「もうこの家に住んで1年か。」
「そうやなぁ。それにしても、この家、ほんまにタイミングよく決まったなぁ。」
「ほんまやね。程よく長閑で、まさに私たちが望んでた環境やね。」
「最寄りの武蔵中原駅からは徒歩20分ぐらいやけど、まぁお互い車と自転車通勤やし、そんな不便でもないしなぁ。」
「なんと言っても決め手は周辺環境やね。すぐ近くの緑道と貸し農園は最高やね。貸し農園は引っ越しのタイミングで、すぐにでも使っていいよーって言ってくれたしなぁ。」
「もういきなり念願の畑ライフがスタートしたわけね。」
「お部屋もシンプルで、清潔感もあって、いいよね。」
「畳の部屋もあって落ち着くし。」
「うん。等身大のコンパクトな家って感じで、これからの私たちにぴったり。」
「都内から割と近くても、ゆっくり暮らせる場所ってあるんやなぁ。しかも隣は武蔵小杉やし、何かしら便利よね。」
「うん。車もあるから、武蔵小杉とか横浜方面までもすぐ行けるしなぁ。」

「子どもが巣立ったあとのファミリータイプのマンションって、2人で住むには少し広いなぁ。ってなんとなく感じたところから、マンション売って引っ越して。なんやかんや1年慌ただしかったなぁ。」
「そうね。でも、これからの夫婦2人の生活は割と楽しみやで。」
「子育てが始まってから、ちゃんとお互いを気遣えなかったこともあったから、これからは2人の時間をもう一度大切にしたいと思ってる。」
「うん、これからどう楽しむかが腕の見せ所やな。」
「なんか、2人で住み始めた頃思い出すなぁ。芸大卒業して、働き始めて。あの頃必死やった。」
「そうそう。社会の理不尽さをただただビールで流す日々やったな。あー懐かし!」
「はははっ!ほんまやなぁ。新入社員1年目でかなり太ったもん。ビール飲み過ぎて。

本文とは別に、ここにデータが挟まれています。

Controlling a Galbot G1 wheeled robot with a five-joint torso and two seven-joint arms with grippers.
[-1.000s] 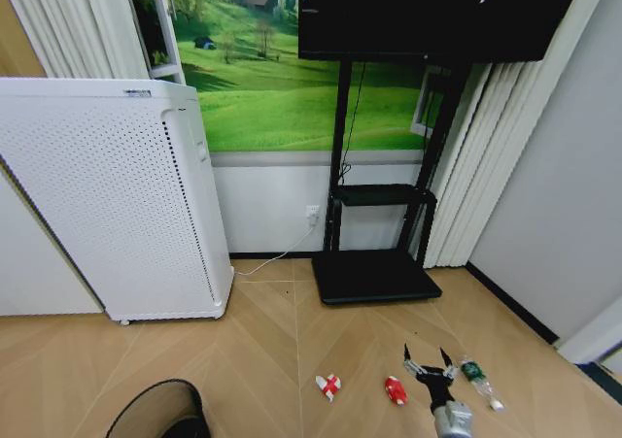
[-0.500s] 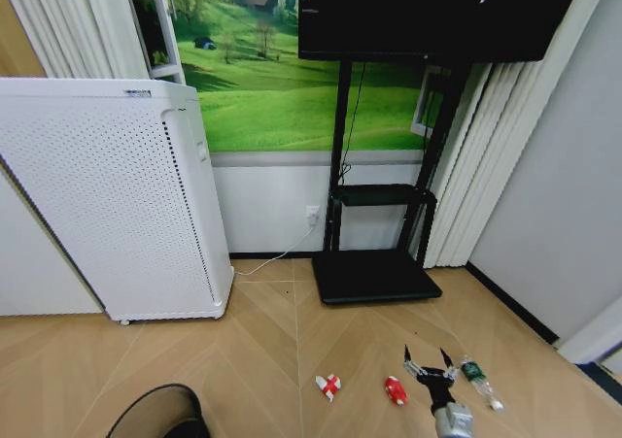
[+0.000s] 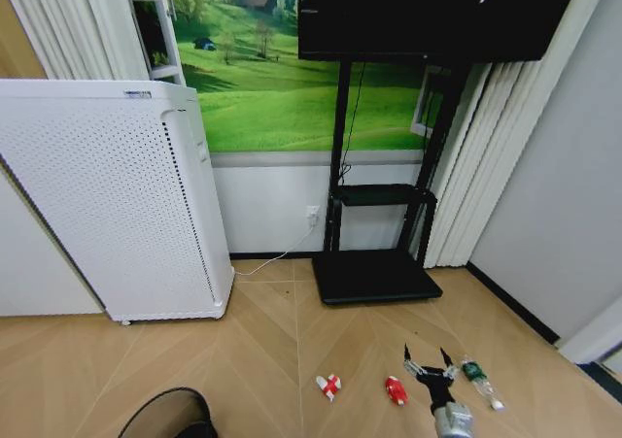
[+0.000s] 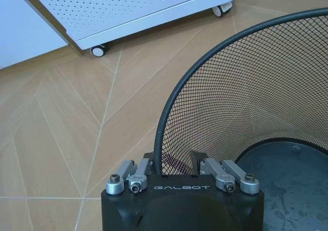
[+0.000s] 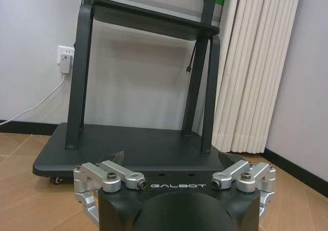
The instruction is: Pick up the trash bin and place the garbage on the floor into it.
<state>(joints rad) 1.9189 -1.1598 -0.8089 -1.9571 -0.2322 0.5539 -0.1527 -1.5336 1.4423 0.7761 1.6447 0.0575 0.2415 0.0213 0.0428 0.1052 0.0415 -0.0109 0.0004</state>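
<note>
low at the head view's bottom edge, left of centre, sits the trash bin (image 3: 170, 414), its black mesh rim partly cut off by the frame. seen from the left wrist, the left claw (image 4: 171, 165) is clamped on that rim (image 4: 169, 119), one finger outside the mesh wall and one inside, the bin's dark base (image 4: 287, 174) visible below. on the wood floor (image 3: 262, 341) to the right lie the red-and-white wrapper (image 3: 328, 387), the red packet (image 3: 395, 390) and the clear bottle (image 3: 480, 381) with its green label. the right claw (image 3: 429, 363) hangs between packet and bottle, its fingers spread wide and holding nothing. behind stand a white perforated appliance (image 3: 107, 195) and a black tv stand (image 3: 374, 263).
</note>
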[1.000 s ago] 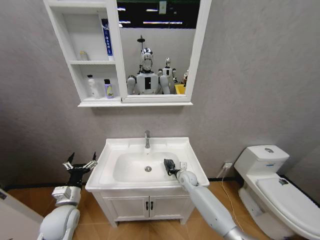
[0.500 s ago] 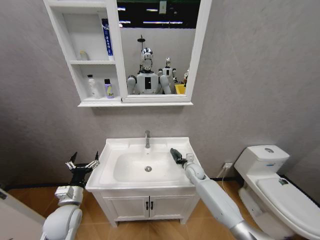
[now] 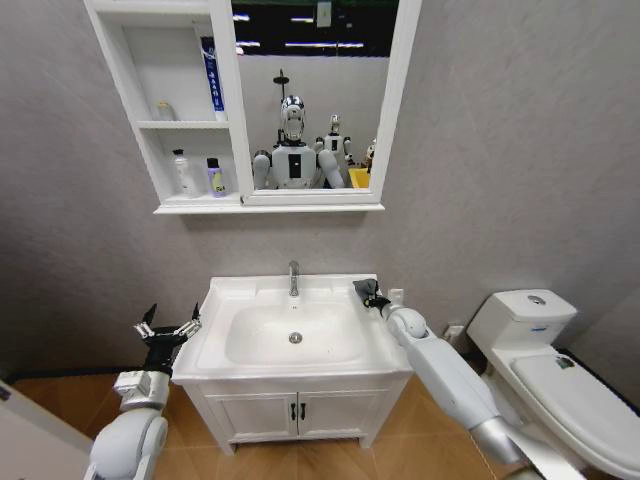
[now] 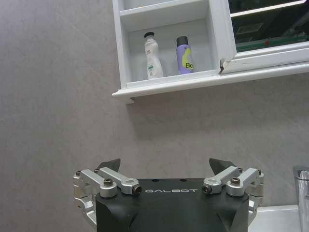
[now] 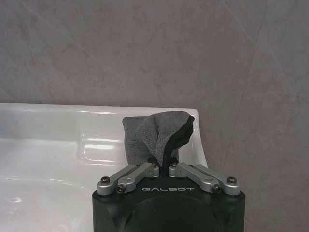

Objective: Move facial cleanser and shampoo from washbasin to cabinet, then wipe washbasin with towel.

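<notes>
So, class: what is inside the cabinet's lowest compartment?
In the cabinet, the lowest compartment holds a white bottle and a purple bottle, standing upright side by side, apart. The purple one's label reads only "Be"; the rest is turned away. Nothing shows behind them.

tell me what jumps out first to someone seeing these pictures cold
The right gripper holds the dark towel pinched in its fingers at the washbasin's back right corner. Two bottles stand in the cabinet's lowest compartment, and the left gripper waits open beside the basin's left edge.
</notes>
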Robot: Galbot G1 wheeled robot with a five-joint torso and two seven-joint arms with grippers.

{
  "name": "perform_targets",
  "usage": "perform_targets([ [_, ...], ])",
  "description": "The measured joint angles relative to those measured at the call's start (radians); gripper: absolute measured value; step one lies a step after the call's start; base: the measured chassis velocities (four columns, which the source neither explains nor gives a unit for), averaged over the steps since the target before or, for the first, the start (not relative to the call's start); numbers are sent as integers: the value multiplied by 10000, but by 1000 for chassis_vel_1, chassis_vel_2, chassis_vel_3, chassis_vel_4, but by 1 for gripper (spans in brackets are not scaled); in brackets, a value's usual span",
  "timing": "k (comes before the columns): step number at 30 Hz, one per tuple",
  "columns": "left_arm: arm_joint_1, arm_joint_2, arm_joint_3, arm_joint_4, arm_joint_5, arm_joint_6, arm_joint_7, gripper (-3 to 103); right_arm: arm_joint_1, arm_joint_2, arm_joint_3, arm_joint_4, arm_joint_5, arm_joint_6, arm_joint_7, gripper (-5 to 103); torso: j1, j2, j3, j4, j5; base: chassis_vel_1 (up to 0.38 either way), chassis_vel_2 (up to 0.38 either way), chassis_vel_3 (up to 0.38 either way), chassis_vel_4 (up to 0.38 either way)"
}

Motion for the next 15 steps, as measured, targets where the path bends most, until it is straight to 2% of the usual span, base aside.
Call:
perform_targets([
  [2, 11, -69, 11, 0, 19, -45, 0, 100, 25, -3, -2, -373, -277, 254, -624, 3, 0, -1, 0, 2, 2, 0, 0, 0, 0],
  [6, 19, -87, 8, -13, 20, -61, 1, 100, -2, 28, 2, -685, -524, 544, -1023, 3, 0, 0, 0, 1, 0, 0, 0, 0, 0],
  [11, 37, -85, -23, -48, 11, -62, 7, 100, -119, 173, 17, -796, -827, 649, -913, 4, 0, 0, 0, 2, 2, 0, 0, 0, 0],
  [14, 59, -81, -23, -112, 7, -63, 11, 100, -170, 269, 20, -780, -886, 690, -781, 20, 0, 0, 0, 1, 0, 0, 0, 0, 0],
  [15, 59, -81, -23, -112, 7, -63, 11, 100, -170, 269, 20, -780, -886, 690, -781, 20, 0, 0, 0, 1, 0, 0, 0, 0, 0],
])
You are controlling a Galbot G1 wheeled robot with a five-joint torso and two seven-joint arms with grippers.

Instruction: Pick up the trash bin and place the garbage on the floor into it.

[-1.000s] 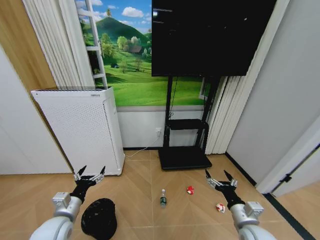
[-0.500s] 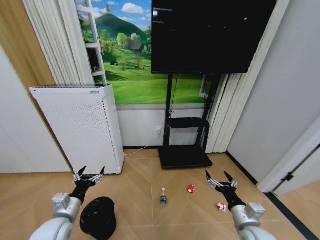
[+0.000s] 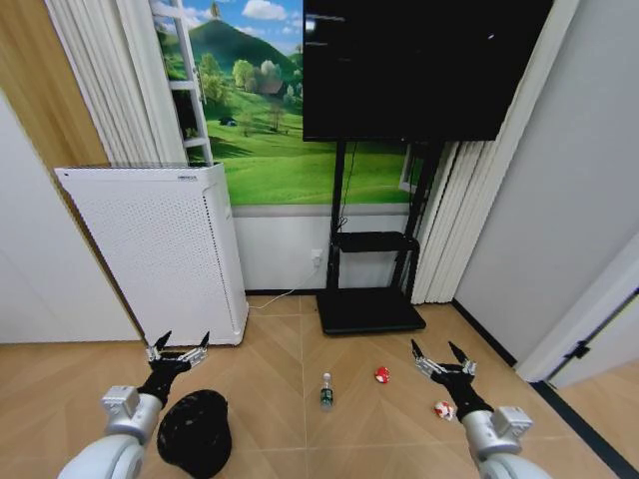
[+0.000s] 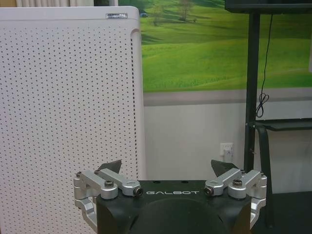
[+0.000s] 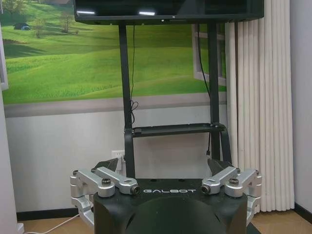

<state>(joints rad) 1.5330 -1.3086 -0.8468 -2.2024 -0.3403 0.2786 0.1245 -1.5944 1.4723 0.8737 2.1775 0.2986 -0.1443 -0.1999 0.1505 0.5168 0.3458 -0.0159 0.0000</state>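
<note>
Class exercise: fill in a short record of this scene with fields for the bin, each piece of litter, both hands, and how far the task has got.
trash bin: black, on the floor, just under the left hand
green bottle: upright on the floor
red wad: on the floor, right of the bottle
red-and-white wad: on the floor, beside the right hand
left hand: open, empty
right hand: open, empty
progress: bin not picked up; all litter on the floor

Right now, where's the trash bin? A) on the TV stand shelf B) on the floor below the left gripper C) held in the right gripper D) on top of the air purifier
B: the bin stands on the floor just under the open left gripper, in front of the air purifier.
</note>
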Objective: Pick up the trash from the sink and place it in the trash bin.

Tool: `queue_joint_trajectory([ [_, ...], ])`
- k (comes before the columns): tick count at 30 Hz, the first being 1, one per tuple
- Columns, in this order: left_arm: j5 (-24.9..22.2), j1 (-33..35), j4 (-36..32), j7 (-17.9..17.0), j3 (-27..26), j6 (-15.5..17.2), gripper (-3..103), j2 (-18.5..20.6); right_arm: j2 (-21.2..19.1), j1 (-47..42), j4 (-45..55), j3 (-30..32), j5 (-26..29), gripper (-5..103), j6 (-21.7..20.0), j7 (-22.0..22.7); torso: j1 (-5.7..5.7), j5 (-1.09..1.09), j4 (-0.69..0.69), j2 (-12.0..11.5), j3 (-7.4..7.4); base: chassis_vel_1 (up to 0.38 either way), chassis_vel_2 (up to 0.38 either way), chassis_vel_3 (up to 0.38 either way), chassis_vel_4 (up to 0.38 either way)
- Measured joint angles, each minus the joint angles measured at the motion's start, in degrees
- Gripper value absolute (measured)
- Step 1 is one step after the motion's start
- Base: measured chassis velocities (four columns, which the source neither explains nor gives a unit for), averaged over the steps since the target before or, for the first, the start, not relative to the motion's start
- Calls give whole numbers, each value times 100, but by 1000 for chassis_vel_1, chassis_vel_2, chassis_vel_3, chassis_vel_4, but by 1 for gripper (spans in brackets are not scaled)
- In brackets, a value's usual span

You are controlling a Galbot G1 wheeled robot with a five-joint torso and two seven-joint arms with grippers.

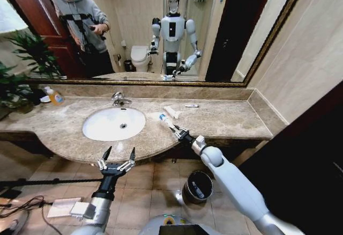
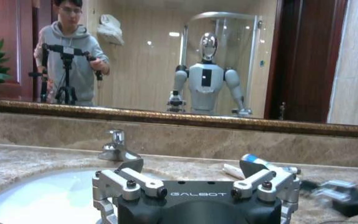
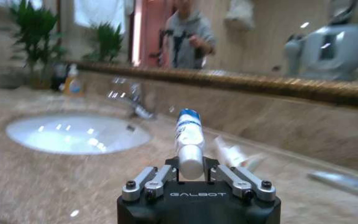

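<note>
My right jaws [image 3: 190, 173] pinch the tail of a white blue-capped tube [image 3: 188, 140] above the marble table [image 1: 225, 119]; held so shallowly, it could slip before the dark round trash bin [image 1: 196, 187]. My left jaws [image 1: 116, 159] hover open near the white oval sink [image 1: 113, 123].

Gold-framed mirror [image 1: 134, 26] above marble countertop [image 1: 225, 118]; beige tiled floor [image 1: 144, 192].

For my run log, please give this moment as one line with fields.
right tool: shut on white tube with blue cap, over beige marble countertop | left tool: open, empty, before white oval sink | round dark bin: on floor
</note>
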Motion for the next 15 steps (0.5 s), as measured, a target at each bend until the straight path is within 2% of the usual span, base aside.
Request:
queue_joint_trajectory([
  [2,0,0,-1,-2,-1,0,100,0,-126,-513,422,502,249,23,312,-16,0,1,0,0,0,0,0,0,0],
  [5,0,0,0,-1,0,0,100,0,-179,-894,688,820,442,23,495,-19,0,0,-1,1,0,0,0,0,0],
  [8,0,0,-1,-2,-1,0,100,-1,-146,-1922,1036,1685,681,23,917,-60,0,-1,-2,1,-1,0,0,0,0],
  [10,0,0,-1,-2,-1,0,100,0,-137,-1973,1040,1731,688,23,944,-63,0,0,-2,1,-1,0,0,0,0],
  [12,0,0,0,-1,-1,0,100,-1,-61,-2605,1031,2182,747,23,1280,-200,-1,1,-2,1,-1,0,0,0,0],
  [13,0,0,0,-1,-1,0,100,-1,-61,-2605,1031,2182,747,23,1280,-200,-1,1,-2,1,-1,0,0,0,0],
  [15,0,0,-1,-2,-1,0,100,-1,-32,-2976,852,2385,708,23,1605,-341,0,0,-1,1,0,0,0,0,0],
])
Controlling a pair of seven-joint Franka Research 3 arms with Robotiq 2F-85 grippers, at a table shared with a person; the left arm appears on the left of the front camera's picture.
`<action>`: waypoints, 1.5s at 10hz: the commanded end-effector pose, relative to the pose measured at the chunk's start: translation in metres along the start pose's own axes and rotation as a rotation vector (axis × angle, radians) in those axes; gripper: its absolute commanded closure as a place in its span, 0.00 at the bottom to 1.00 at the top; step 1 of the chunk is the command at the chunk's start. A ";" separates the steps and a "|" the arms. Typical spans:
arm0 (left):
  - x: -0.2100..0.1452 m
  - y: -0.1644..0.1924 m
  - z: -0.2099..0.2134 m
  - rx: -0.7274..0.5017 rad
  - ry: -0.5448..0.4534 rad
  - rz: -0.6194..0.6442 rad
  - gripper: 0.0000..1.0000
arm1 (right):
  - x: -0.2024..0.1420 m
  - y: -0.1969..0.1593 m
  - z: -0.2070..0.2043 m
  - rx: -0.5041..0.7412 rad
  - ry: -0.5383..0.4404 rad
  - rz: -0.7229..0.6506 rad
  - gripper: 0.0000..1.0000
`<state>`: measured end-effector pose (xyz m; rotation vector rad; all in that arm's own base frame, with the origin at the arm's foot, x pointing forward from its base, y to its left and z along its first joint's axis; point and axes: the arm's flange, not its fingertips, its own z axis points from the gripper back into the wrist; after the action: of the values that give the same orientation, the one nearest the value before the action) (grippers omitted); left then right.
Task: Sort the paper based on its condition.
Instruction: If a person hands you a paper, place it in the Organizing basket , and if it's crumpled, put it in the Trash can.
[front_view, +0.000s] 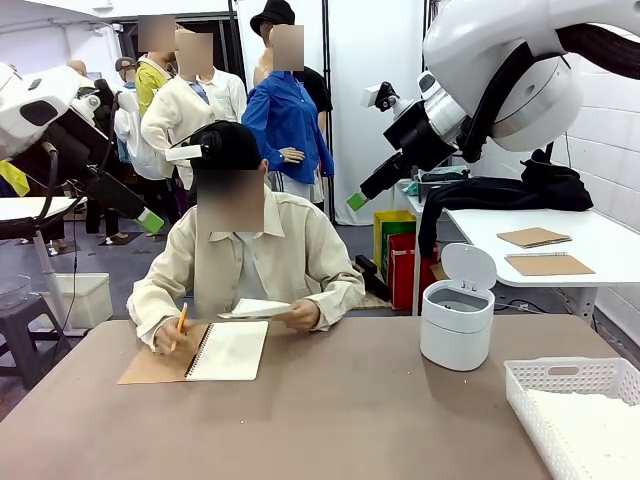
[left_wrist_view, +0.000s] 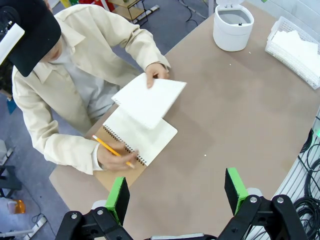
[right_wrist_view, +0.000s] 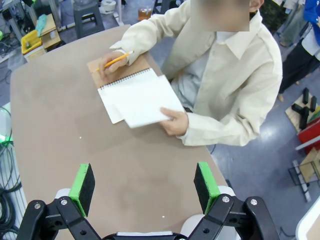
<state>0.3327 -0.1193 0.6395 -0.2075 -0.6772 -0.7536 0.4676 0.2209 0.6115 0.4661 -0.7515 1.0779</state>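
Observation:
A person at the far side holds a flat white sheet of paper (front_view: 255, 308) (left_wrist_view: 150, 100) (right_wrist_view: 147, 102) in one hand, just above an open spiral notebook (front_view: 232, 350) (left_wrist_view: 142, 137). Their other hand rests a yellow pencil (left_wrist_view: 112, 150) on the notebook. More white paper (front_view: 590, 425) lies in the lattice tray (front_view: 560, 372) (left_wrist_view: 287, 25) at the near right. My left gripper (left_wrist_view: 176, 190) hangs open high above the table's left side, holding nothing. On the other side my right gripper (right_wrist_view: 144, 186) is also raised, open and bare.
A small white bin (front_view: 457, 320) (left_wrist_view: 233, 27) with its lid up stands right of the person, behind the tray. The brown table (front_view: 330, 420) is bare in the middle and near front. A white side table with brown notebooks (front_view: 545, 262) stands at the back right.

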 end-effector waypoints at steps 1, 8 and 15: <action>-0.001 0.001 0.000 -0.005 -0.002 0.006 0.00 | 0.000 0.000 0.001 0.005 -0.009 -0.002 0.00; -0.001 0.001 0.000 -0.005 -0.002 0.006 0.00 | 0.000 0.000 0.001 0.005 -0.009 -0.002 0.00; -0.001 0.001 0.000 -0.005 -0.002 0.006 0.00 | 0.000 0.000 0.001 0.005 -0.009 -0.002 0.00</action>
<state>0.3327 -0.1193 0.6395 -0.2075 -0.6772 -0.7536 0.4676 0.2209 0.6115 0.4661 -0.7515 1.0779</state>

」
「あの頃の写真まだどっかにあるで。」
「あはは!見たくない!」

「きっとこれから穏やかな日常が待ってるんやろうなぁ。」
「なんか、あれみたいやね。えーっと、映画のビフォアーシリーズ。」
「うん。昔、よく一緒に見たな。こんな感じで年取りたいねって話したやん。」
「主人公たちは若い頃から哲学的な話をしまくってて、そこで生まれた共感がやがて人生を紡いでいく。っていう部分に感化されて、よく2人で哲学的な話をしようと努力してたよな。できなかったけど。笑」
「友達からは意味わからんとか言われまくったけどね。」
「まぁ、とにかく僕たちのビフォアーシリーズをこれからもつくっていこう!」
「何くさいこと言うてんの。」

京都から上京し、芸大の学生時代に出会い、それぞれカメラマンと造形作家を目指して社会に出た2人。
仕事を充実させながらも、互いに距離を縮め、27歳で結婚。2人の娘を授かり、仕事に子育てに毎日奮闘した。
そして今はほっとひと息。
再び自分たちの周りを見渡し、等身大の生活へと舵を切る。

朝はホットサンドとコーヒーとラジオ。
そのあとは散歩をしたり畑仕事をしたり、仕事に行ったり。
夕方に家に着いて、2人で夜ご飯を食べる。
ウイスキーを片手に、その日にあったことを話していたら、夜が来る。
「おやすみ」と布団に入る。
そんなさりげない日常を、2人はこの街で大切に過ごしている。

fin.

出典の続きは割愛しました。